[Opening Data shown section]

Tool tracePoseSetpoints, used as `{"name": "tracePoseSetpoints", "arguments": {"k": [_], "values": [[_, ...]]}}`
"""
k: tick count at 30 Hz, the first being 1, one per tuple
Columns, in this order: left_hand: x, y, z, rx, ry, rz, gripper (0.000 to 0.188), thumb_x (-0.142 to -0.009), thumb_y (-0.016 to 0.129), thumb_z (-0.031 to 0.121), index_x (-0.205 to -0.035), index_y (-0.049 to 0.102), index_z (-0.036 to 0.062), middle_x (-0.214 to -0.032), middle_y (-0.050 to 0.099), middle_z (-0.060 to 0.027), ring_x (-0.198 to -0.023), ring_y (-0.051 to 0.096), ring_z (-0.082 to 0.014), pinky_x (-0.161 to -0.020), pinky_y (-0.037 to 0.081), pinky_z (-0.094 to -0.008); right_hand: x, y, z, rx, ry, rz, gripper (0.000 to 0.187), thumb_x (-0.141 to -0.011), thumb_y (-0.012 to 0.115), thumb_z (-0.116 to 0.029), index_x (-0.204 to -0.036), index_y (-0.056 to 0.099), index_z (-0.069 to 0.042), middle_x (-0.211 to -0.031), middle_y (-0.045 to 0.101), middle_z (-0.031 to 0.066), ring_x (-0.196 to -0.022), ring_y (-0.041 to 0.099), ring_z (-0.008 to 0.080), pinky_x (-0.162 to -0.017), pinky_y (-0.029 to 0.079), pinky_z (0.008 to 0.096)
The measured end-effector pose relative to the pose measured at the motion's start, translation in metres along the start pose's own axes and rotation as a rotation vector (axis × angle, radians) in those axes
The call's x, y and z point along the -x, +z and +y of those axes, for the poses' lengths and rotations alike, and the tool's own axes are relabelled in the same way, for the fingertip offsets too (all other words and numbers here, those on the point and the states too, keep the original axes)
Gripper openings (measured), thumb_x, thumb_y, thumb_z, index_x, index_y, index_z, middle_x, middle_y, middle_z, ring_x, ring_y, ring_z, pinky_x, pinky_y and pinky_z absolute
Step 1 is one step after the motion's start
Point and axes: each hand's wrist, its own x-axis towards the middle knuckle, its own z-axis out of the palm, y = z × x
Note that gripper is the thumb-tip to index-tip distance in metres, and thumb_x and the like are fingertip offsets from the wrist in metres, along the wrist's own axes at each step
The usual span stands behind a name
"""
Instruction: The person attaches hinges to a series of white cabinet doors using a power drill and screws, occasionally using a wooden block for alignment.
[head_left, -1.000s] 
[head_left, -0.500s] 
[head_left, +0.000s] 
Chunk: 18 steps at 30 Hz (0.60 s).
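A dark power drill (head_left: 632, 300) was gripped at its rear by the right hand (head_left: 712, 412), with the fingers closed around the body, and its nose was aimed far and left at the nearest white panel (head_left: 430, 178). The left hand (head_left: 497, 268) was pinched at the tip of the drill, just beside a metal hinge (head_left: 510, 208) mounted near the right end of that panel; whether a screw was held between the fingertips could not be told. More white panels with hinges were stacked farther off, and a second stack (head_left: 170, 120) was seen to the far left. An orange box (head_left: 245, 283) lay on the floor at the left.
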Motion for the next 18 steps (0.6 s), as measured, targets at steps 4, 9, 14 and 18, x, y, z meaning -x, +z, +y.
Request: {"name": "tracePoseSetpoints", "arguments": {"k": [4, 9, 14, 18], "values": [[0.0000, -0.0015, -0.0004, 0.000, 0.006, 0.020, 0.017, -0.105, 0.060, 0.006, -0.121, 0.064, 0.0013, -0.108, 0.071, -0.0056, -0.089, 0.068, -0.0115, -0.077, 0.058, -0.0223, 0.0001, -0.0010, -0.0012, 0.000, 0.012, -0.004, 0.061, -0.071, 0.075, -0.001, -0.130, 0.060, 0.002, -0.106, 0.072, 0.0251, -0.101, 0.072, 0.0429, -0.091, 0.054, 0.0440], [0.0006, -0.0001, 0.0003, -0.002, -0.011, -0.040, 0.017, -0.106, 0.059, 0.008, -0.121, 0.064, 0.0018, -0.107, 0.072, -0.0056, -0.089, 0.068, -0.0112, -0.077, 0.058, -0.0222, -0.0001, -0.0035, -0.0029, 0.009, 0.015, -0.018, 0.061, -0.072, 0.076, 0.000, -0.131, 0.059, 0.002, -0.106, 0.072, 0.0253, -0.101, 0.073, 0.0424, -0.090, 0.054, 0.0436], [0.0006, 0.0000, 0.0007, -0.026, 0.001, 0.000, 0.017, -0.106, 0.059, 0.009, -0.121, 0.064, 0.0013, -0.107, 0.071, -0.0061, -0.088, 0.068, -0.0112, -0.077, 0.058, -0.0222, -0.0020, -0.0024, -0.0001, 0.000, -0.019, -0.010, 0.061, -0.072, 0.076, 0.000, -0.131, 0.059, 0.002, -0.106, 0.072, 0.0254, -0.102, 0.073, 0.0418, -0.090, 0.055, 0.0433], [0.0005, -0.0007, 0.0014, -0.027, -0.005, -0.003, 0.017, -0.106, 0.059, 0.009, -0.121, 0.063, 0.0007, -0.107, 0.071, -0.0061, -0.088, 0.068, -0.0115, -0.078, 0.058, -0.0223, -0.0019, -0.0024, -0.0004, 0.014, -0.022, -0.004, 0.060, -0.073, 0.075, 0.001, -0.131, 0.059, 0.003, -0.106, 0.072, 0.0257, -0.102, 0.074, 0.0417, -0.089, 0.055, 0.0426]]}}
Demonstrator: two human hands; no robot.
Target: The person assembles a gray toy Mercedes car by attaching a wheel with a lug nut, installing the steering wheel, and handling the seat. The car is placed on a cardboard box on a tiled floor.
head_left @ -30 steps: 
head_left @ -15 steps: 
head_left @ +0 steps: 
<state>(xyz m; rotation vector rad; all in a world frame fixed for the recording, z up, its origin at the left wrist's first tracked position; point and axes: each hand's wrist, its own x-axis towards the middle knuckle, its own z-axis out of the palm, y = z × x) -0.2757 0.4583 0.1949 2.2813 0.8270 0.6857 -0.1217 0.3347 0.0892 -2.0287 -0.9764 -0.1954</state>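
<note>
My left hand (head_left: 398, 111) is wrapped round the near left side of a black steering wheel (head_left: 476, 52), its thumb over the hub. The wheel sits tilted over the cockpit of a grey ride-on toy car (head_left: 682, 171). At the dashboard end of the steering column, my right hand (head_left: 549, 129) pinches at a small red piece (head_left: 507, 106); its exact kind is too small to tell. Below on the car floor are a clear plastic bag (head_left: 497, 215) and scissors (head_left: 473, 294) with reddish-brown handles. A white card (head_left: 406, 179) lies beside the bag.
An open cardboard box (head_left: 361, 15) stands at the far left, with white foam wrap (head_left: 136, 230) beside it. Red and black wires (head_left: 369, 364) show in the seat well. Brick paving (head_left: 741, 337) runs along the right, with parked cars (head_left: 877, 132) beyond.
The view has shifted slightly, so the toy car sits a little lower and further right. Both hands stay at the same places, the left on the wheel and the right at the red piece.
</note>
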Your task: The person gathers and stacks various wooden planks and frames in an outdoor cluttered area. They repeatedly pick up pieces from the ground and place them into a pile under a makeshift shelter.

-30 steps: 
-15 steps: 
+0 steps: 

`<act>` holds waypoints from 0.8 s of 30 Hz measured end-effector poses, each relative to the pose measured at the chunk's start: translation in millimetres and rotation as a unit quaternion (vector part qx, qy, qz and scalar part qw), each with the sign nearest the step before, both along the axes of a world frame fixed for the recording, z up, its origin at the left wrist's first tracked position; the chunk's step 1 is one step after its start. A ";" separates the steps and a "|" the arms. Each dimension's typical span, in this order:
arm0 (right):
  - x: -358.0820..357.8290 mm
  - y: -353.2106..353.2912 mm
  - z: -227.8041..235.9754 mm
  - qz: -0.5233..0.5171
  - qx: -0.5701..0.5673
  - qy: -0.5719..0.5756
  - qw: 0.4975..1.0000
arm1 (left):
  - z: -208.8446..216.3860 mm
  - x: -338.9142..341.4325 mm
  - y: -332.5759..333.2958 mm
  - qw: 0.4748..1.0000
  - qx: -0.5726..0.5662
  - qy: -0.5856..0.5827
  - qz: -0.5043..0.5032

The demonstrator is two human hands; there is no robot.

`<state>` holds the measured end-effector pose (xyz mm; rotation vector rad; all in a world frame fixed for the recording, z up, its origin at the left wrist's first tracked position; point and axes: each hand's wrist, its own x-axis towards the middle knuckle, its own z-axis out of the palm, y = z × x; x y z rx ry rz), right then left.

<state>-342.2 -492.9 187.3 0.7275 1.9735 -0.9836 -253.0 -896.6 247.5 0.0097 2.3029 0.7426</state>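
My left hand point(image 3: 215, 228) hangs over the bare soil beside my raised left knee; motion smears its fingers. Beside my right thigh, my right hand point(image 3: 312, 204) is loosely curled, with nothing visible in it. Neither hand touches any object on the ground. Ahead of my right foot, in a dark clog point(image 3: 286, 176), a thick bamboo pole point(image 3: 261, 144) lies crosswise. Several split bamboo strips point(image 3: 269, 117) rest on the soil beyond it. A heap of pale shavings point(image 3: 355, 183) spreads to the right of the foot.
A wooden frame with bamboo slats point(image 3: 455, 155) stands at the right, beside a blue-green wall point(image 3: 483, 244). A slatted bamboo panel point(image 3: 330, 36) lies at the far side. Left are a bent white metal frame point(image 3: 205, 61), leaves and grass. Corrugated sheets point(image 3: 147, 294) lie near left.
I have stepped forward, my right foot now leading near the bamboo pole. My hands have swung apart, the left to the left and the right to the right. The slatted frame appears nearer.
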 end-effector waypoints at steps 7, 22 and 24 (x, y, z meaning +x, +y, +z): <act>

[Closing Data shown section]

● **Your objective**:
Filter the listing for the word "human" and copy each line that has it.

● **Reply**:
Demonstrator: two human hands; no robot.
The demonstrator is two human hands; there is no robot.

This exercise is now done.